Essa eventualidade do episódio violento na mídia – não em termos de frequência de reportagens sobre crime, mas no tratamento do caso, como algo não-natural – criava coberturas quase folhetinescas e cômicas. A idéia de “inimigo número um” era representada nas figuras de criminosos cujas alcunhas eram “Cara-de-Cavalo”, “Mineirinho”, “Tenente Bandeira”, “Sete Dedos”, entre outras muitas.

Em um balanço do jornalismo policial brasileiro, o diretor da Associação Brasileira de Jornalismo Investigativo (Abraji), Fernando Molica, não chegou a trabalhar em redações neste período – é mais novo que isso. Mas tem larga experiência em redações de meios impressos e estudou o jornalismo praticado nos anos 1950/1960. Para ele,

(...) A leitura de jornais e revistas da época revela uma sociedade que se supunha mais normal, equilibrada e, vá lá, justa. O crime era algo que destoava, uma nota mal tocada, que ameaçava comprometer a sinfonia do progresso e da harmonia social. (in: RAMOS & PAIVA, 2007: 27)

Esta abordagem factual, e não contextualizada, prevalecia desde essa época, e apesar das inúmeras evoluções no jornalismo policial, esta é uma característica da qual ele não consegue se desvencilhar até hoje. O levantamento do CESeC comprova que a grande maioria das matérias (77,7% no caso do estado do Rio de Janeiro e 63,8% na pesquisa em todo o Brasil) só dá ênfase às histórias individuais e que os jornais têm pouca iniciativa, no sentido de analisar criticamente o que acontece, se deixando dominar pela avalanche de acontecimentos do dia-a-dia.

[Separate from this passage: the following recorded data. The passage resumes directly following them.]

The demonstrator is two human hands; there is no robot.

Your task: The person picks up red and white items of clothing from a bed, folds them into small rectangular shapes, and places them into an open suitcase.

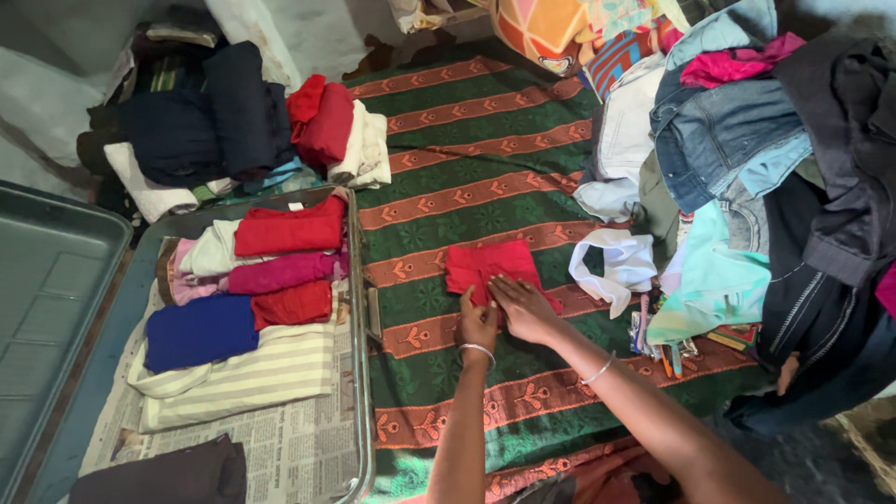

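Two hands press on a small red folded garment [488, 268] lying on the green patterned mat [467, 149]. Left hand [478, 323] rests flat at its near left edge; right hand [523, 308], fingers spread, lies on its near right part.

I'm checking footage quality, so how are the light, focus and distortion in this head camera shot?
Head view: soft, even light, no glare; the hands and the red folded cloth are sharp; wide-angle bend shows along the trunk rim; the dark clothes at right lose detail in shadow.
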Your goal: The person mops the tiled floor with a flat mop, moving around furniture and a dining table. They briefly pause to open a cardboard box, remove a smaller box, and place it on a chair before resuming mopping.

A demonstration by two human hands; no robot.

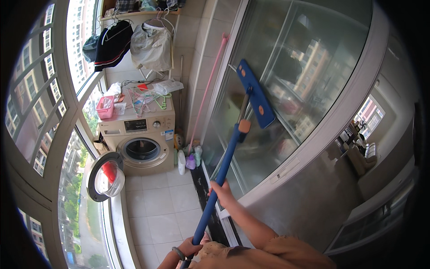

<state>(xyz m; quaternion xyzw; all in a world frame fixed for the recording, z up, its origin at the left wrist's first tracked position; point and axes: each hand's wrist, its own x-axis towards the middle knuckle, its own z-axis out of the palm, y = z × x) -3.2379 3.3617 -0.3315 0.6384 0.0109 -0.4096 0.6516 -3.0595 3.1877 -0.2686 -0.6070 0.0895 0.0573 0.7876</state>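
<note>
A flat mop's blue handle (223, 161) runs diagonally up from my body. Low on the handle, my left hand (188, 247) is wrapped around it, with a dark band on the wrist. My right hand (221, 192) grips the same handle higher up. At the far end, the blue rectangular mop head (256, 94) lies tilted against the glass sliding door (292, 64); its pad side faces the pane and is hidden. An orange-and-blue joint (244, 127) links the handle to a thin metal pole.
A front-load washing machine (141, 134) stands at the far end, its round door (106, 176) swung wide. Hangers (147, 97) and a pink basket (105, 107) sit on top. Bottles (189, 161) and a pink pole (208, 94) stand beside it. Clothes (151, 47) hang above.
</note>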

O chefe da sucursal carioca do jornal paulista Folha de São Paulo, Plinio Fraga22, é um dos que aponta a necessidade de uma mudança. Para ele, os jornais que só pensam na edição do dia seguinte estão fadados a morrer. Embora o jornal onde trabalhe não apresente uma cobertura tão diferenciada dos outros que ele critica, Plinio é categórico ao ressaltar a importância de a mídia estar mais perto da reflexão e não se apegar tanto ao factual. Os meios de comunicação, portanto, segundo ele, precisam filtrar os acontecimentos factuais e se deter em cobrar respostas do poder público e em apontar tendências no campo da segurança pública.

22

É preciso ratificar que os jornalistas citados assumiam estes cargos quando da publicação do livro para o qual deram os depoimentos aqui utilizados, ou seja, 2007.